Leaning on the shovel, the nanny planned her trip to Starved Rock State Park with the geologist.
The nanny, Ellen by name, listed off a slate of plants and animals she wanted to see, the only one of which I remember now is skunk cabbage.
“I want to see vultures,” Asa the geologist said.
Ellen wrinkled her nose at him.
“Vultures? Why?”
Asa looked around the patch of green among the rows of homes in Chicago’s Logan Square.
“Nothing soars here,” he said.
I kept hammering on the frozen dirt.
March 23 was the first work day of the 2013 season at the Altgeld Sawyer Corner Farm, the community garden where I volunteer.
It would be a story either way, a dozen or two city dwellers coming out to play in the dirt, hammering at frozen soil with shovels, trowels, a pickaxe or, in my case, a rock hammer Asa the geologist was kind enough to bring along. (Me: “Is that a rock hammer?” Asa, excited: “Yes! How do you know about that?” Me, sheepish: “‘The Shawshank Redemption.’”)
We hammered in the dirt to plant poles and rods, the trellises soon to be laden with veggies for the Christopher House center for at-risk children. We played with the mud once the sun turned the icy chunks we upheaved ever so slightly back into soil.

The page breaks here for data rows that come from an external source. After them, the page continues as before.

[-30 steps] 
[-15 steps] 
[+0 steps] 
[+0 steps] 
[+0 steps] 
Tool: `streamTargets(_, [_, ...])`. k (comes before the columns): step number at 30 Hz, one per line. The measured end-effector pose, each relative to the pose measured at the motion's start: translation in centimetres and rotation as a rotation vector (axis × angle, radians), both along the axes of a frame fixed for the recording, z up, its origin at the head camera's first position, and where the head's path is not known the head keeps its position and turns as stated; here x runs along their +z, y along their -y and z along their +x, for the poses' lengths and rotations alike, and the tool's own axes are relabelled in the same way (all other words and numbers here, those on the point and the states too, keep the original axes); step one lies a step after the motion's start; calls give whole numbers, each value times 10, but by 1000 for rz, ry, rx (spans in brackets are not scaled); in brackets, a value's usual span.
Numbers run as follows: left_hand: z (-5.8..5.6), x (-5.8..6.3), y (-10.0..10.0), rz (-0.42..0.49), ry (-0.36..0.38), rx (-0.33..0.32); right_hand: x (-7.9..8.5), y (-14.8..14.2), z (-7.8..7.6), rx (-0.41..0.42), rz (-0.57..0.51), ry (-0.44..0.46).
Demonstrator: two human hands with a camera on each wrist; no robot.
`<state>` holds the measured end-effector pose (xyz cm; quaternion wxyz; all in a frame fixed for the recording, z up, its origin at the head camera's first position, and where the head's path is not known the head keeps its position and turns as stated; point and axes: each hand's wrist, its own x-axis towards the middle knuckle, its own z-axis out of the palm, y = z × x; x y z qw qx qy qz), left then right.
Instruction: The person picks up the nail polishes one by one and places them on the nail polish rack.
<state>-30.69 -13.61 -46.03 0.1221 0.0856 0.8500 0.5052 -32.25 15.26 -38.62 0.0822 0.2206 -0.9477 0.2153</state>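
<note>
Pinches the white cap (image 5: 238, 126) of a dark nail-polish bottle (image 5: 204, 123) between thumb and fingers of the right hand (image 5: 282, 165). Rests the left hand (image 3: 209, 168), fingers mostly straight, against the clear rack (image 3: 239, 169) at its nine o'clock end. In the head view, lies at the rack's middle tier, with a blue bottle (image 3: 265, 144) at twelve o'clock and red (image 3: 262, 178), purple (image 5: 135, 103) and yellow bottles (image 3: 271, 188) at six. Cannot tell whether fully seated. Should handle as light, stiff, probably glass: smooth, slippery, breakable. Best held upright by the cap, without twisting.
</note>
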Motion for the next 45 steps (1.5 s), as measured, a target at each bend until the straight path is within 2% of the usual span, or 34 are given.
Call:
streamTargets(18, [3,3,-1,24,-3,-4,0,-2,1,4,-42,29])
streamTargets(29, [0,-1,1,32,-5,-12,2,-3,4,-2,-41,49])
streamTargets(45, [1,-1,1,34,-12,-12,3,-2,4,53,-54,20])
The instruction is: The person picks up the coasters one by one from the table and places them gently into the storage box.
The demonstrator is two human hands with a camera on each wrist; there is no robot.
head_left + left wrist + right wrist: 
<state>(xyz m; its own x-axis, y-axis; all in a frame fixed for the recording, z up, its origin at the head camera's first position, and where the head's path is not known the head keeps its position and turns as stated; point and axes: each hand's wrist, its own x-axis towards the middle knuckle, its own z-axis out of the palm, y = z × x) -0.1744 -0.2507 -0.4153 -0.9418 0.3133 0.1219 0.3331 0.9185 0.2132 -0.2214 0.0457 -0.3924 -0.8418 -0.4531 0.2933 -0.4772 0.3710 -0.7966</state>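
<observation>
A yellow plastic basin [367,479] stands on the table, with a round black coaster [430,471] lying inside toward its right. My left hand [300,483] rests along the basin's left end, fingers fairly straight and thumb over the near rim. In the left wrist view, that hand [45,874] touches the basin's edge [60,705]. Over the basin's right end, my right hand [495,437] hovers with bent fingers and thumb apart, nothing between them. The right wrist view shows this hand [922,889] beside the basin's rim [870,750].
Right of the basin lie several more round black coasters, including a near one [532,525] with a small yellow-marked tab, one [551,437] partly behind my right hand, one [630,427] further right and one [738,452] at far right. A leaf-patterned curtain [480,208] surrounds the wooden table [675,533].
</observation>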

We, adults all, called out “Centipede!” “Worm!” and the other critters our digging turned up so the other grown-up cityites could rush over to see.
Ellen would name them.
It would be a story either way, but I’ve got an agenda today. Or more appropriately tonight.
At 7 p.m. tonight, March 27, at the Whirlaway Lounge, 3224 W. Fullerton Ave., a bar that itself also would be a story, the Altgeld Sawyer Corner Farm is having a fundraiser.
A $10 suggested donation will get you a raffle ticket for gift certificates donated by local and locally owned Logan Square businesses (and also one fine-ass bottle of booze, I’m led to believe). Want better odds? It’s $5 for six additional tickets after that. The raffle’s at 10 p.m.
Your donation will support, fearless leader Margaret says, “our community compost center, donations to our neighborhood food pantry at Christopher House and Humboldt Park Social Services, public art installations at the farm and our continuing efforts to educate the community about organic gardening on a budget!”
Your beer money will support the Whirlaway and Maria, the sweetest and best bartender in Chicago. She hugs people she knows. She knows everybody.
Laugh and drink and revel and enjoy. Support something that makes Chicago a little greener, that helps low-income parents make their children’s plates a little healthier.
Go because the garden volunteers are a bunch of hot chicks who eat healthy and strapping dudes who heft pickaxes and haul dirt. And they’ll be drinking.
Chicago’s a place where nothing soars and where adults consider a brush with Stanley the Centipede and Ernie Worm a wildlife experience. But I’ve got money and an IGO account. I can run off to see the green at Starved Rock or anywhere else any time I want.
A lot of people can’t. The Corner Farm just tries to put a little bit of green on a lot in Logan Square and on an at-risk child’s plate.
Isn’t that worth raising a glass to?